*ACTION ITEM*
Reading through the lines below, count those that include the string "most"; the answer is that number and nothing else.

Extracted data entries
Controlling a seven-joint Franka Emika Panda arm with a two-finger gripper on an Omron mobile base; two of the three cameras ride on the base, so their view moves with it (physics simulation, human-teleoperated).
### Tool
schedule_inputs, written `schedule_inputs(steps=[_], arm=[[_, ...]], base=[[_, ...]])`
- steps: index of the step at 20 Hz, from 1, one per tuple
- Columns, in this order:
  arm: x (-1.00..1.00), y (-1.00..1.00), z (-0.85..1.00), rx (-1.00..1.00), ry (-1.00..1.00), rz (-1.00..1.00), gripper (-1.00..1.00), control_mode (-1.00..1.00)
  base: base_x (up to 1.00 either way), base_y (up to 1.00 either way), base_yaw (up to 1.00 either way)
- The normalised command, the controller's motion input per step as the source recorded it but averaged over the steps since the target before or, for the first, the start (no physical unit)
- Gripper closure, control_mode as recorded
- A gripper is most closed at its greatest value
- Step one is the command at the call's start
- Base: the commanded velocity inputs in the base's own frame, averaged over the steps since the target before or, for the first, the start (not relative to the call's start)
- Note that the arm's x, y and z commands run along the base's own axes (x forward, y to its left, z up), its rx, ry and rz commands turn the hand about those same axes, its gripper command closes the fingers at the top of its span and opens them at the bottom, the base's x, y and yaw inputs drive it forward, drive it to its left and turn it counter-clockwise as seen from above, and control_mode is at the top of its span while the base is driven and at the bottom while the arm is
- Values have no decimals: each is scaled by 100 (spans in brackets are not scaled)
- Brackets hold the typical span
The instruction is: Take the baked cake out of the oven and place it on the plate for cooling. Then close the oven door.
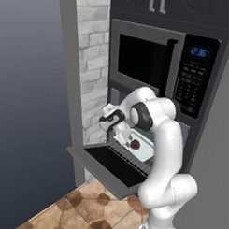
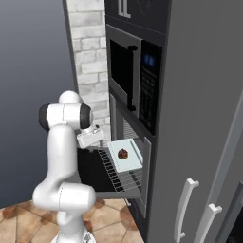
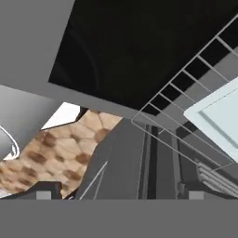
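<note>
Cataloguing the oven (image 1: 133, 154), open, with the cake (image 1: 134, 144) on its tray.
We list the small dark cake on a pale tray (image 2: 126, 155), which rests on a wire rack (image 2: 122, 174) drawn partly out of the cavity. We note the oven door (image 1: 105, 163) dropped flat, its dark glass window facing up beneath the rack's front edge. Our gripper (image 3: 116, 191) sits over the door just beside the rack's near corner, jaws spread wide and holding nothing. Above we record the microwave (image 1: 158, 64) with keypad and blue display, a white brick wall (image 1: 94, 64) to the left, and brown tiled floor (image 1: 85, 211) below.
</note>
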Motion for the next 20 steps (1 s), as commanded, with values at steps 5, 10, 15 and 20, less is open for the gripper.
schedule_inputs(steps=[5,10,15,20], arm=[[15,0,-4,-1,-40,0,-100,-100],[39,0,-9,-9,-21,0,-100,-100],[63,0,-19,-7,-2,-3,-100,-100],[66,0,-22,-6,0,-3,-100,-100]], base=[[0,0,0],[0,0,0],[0,0,0],[0,0,0]])
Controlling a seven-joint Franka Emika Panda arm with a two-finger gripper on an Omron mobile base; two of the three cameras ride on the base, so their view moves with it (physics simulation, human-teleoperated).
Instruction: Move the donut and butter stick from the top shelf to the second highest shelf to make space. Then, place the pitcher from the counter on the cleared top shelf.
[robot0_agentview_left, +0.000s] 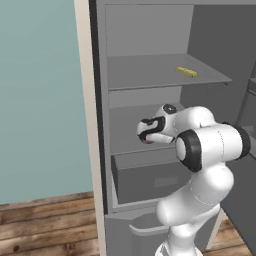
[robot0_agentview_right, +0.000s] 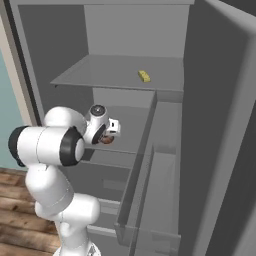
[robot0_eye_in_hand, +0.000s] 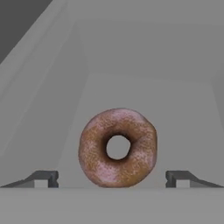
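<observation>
Brown-glazed donut (robot0_eye_in_hand: 117, 148) lies on the second highest shelf (robot0_eye_in_hand: 144, 94), just ahead between the spread tips of the gripper (robot0_eye_in_hand: 112, 178). Probably light, soft, crumbly; best pinched gently across its outer rim.

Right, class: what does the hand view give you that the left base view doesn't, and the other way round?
Hand view: the brown glazed ring-shaped donut seen whole, hole included, free between two dark finger tips set wide apart. Left base view: the thin yellow butter stick lying on the flat grey top shelf, the white arm and the boxy grey drawer. Both: the grey fridge interior with the second highest shelf.
</observation>
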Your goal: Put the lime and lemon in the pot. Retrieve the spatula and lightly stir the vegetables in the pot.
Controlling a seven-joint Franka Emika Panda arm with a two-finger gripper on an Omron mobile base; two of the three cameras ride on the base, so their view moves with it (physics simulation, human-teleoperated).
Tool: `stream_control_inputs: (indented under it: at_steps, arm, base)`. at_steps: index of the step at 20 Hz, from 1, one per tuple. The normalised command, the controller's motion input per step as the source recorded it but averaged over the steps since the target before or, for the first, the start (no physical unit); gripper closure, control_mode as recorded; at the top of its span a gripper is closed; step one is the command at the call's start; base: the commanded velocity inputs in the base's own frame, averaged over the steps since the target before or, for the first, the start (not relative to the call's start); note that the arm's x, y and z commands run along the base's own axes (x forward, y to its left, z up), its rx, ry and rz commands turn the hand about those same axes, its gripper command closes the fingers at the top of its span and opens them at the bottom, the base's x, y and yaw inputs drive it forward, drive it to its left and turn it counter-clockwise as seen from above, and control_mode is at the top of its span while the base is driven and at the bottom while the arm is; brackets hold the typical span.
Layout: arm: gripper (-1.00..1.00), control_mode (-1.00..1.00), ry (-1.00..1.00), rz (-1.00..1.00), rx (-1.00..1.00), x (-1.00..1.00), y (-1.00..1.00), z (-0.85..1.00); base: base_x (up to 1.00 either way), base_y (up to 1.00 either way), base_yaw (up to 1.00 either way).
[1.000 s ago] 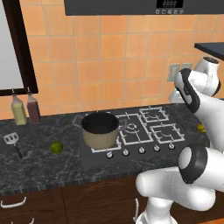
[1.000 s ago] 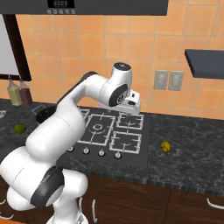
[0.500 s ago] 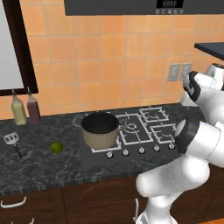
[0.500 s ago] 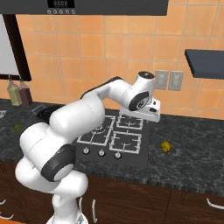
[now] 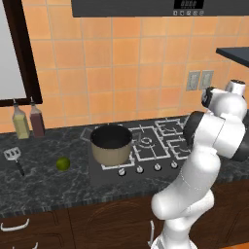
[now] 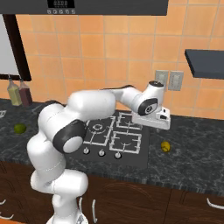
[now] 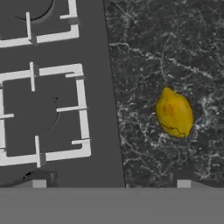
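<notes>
Lumpy yellow oval lemon (image 7: 174, 113) on speckled dark marble counter (image 7: 166, 52), right of stove | tan cylindrical pot (image 5: 111, 144) on left burner | gripper (image 6: 152, 121) fully open, empty; swung rightward since earlier.

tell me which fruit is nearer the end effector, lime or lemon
The lemon, on the counter right of the stove, just beside the end effector. The lime lies far left.

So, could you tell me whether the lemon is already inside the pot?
No, the lemon lies on the dark counter to the right of the stove, while the pot sits on a left burner.
</notes>
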Motion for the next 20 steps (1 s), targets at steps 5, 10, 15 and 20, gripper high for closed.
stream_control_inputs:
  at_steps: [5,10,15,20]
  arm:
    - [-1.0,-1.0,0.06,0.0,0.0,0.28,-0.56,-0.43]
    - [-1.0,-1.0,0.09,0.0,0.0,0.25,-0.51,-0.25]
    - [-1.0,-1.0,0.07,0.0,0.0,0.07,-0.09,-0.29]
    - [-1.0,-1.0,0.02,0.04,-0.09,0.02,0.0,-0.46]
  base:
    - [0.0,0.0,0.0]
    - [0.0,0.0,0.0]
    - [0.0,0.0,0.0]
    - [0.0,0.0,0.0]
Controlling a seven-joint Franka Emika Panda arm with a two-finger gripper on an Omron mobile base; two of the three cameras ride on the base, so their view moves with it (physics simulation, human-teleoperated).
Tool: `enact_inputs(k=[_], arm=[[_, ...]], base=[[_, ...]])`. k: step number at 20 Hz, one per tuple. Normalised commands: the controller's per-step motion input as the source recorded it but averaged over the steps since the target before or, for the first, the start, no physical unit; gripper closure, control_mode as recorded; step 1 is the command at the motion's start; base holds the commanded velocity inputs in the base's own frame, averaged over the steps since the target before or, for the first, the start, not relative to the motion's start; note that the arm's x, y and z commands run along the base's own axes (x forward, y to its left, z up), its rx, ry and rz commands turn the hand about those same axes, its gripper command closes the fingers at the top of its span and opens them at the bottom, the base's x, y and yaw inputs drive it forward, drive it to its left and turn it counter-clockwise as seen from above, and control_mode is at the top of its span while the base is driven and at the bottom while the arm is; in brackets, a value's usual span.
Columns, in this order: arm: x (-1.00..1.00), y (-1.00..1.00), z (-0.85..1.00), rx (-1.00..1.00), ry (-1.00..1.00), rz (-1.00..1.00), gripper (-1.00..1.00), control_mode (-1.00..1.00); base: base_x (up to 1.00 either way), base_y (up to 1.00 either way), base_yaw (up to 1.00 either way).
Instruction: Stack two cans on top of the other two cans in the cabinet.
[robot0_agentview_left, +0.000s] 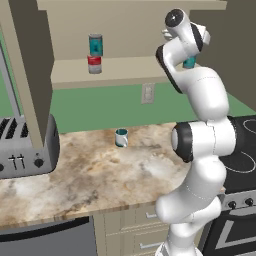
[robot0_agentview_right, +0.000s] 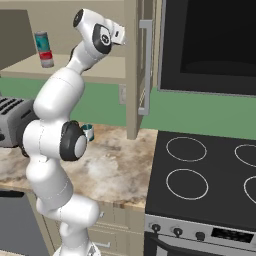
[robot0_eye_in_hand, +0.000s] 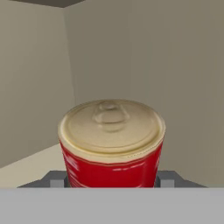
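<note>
- Beige cabinet over your marbled counter: on its shelf, at the left, a teal can stands stacked on a red-and-white can.
- Your gripper is raised inside the cabinet, closed around a second red-and-white can, upright between the fingers.
- Just beneath the hand you see another teal can.
- A mug sits on the counter, a toaster farther left.
</note>
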Motion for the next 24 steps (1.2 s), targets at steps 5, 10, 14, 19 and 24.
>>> enact_inputs(k=[5,10,14,19,24], arm=[[-0.01,-0.11,0.00,-0.01,0.00,0.00,1.00,-1.00],[-0.11,-0.05,-0.02,0.00,0.00,0.00,1.00,-1.00],[-0.04,0.00,-0.06,0.00,0.01,0.00,1.00,-1.00],[0.00,0.00,-0.06,0.00,0.01,0.00,1.00,-1.00],[0.00,0.00,-0.02,0.00,0.00,0.00,1.00,-1.00]], base=[[0.00,0.00,0.00],[0.00,0.00,0.00],[0.00,0.00,0.00],[0.00,0.00,0.00],[0.00,0.00,0.00]])
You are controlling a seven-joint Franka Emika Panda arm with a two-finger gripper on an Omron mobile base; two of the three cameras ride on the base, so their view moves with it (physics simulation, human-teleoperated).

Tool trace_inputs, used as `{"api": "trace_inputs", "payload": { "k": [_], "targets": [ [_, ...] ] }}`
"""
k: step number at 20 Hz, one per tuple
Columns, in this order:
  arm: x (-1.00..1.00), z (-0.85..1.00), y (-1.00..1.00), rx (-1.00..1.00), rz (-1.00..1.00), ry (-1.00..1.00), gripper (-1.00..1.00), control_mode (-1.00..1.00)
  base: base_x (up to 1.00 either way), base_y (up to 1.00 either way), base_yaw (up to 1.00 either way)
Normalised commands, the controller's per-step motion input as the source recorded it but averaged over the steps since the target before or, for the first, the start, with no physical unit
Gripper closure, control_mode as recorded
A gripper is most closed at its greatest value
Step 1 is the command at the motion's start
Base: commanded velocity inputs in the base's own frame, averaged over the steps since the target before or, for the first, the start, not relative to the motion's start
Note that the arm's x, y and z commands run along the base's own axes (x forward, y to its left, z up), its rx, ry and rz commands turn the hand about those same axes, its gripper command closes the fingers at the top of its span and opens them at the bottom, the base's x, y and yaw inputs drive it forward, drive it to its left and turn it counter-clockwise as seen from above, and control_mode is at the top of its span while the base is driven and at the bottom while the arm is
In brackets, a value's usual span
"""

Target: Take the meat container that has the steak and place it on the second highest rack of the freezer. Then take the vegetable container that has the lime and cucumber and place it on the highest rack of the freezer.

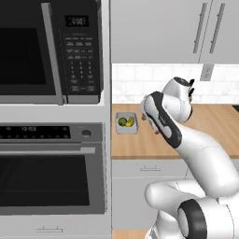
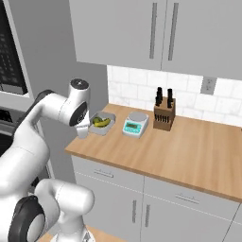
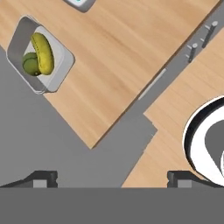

*EXERCISE RESPONSE*
2